Take each line of the entries below that contains "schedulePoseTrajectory" and copy it.
** Opening GIVEN DATA block **
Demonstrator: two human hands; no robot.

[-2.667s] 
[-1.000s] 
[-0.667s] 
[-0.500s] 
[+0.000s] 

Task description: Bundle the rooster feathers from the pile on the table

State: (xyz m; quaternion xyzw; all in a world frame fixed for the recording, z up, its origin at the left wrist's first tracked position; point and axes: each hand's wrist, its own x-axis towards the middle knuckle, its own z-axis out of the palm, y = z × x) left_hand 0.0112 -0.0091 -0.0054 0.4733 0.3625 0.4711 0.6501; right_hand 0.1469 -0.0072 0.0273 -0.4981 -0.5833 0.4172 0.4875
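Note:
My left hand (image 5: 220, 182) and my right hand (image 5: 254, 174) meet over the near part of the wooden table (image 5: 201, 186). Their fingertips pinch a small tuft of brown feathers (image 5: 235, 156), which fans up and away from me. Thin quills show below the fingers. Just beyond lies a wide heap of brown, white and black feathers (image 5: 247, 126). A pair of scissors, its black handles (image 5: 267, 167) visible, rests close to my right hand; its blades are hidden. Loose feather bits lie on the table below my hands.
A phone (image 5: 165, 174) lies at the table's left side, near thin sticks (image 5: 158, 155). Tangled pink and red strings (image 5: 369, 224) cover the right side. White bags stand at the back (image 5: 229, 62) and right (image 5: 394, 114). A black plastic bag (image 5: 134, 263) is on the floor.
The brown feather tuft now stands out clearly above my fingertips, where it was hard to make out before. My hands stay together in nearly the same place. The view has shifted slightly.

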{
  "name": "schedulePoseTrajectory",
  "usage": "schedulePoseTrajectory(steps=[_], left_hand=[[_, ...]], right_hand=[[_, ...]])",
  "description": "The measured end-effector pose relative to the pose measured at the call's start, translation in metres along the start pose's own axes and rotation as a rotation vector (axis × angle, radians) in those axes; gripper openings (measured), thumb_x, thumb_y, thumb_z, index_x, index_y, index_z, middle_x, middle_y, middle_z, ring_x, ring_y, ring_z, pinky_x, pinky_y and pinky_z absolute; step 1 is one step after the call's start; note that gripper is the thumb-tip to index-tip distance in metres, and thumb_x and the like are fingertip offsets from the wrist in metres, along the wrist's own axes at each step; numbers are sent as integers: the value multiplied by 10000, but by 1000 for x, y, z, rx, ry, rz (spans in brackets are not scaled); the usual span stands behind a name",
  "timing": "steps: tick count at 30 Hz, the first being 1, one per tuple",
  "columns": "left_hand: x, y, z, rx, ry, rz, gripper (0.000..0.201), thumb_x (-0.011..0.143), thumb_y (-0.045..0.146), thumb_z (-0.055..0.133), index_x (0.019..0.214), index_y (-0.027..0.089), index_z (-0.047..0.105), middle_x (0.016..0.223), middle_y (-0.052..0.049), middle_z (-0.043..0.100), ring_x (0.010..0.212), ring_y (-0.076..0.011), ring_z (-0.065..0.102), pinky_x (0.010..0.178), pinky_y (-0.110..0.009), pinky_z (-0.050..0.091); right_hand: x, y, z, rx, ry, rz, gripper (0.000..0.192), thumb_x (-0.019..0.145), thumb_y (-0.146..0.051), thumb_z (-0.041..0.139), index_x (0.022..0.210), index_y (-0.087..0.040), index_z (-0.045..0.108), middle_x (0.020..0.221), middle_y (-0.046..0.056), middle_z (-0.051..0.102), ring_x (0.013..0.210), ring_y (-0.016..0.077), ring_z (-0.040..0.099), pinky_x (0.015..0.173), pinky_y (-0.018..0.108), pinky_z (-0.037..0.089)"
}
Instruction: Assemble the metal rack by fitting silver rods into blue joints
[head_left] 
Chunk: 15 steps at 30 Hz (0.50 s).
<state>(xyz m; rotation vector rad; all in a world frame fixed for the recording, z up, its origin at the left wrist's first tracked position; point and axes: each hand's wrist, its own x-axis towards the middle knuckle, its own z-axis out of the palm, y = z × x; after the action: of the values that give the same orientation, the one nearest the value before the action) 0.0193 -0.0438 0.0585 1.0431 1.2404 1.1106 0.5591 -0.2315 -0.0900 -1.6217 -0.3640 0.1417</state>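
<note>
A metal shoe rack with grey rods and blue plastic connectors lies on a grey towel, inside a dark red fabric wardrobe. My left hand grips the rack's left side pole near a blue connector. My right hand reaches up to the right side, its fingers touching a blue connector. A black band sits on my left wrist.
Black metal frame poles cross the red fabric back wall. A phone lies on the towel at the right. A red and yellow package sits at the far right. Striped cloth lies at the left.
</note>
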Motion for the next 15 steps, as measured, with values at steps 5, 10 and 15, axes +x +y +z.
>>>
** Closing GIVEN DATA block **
- **TASK ANSWER**:
  "name": "schedulePoseTrajectory",
  "usage": "schedulePoseTrajectory(steps=[_], left_hand=[[_, ...]], right_hand=[[_, ...]])",

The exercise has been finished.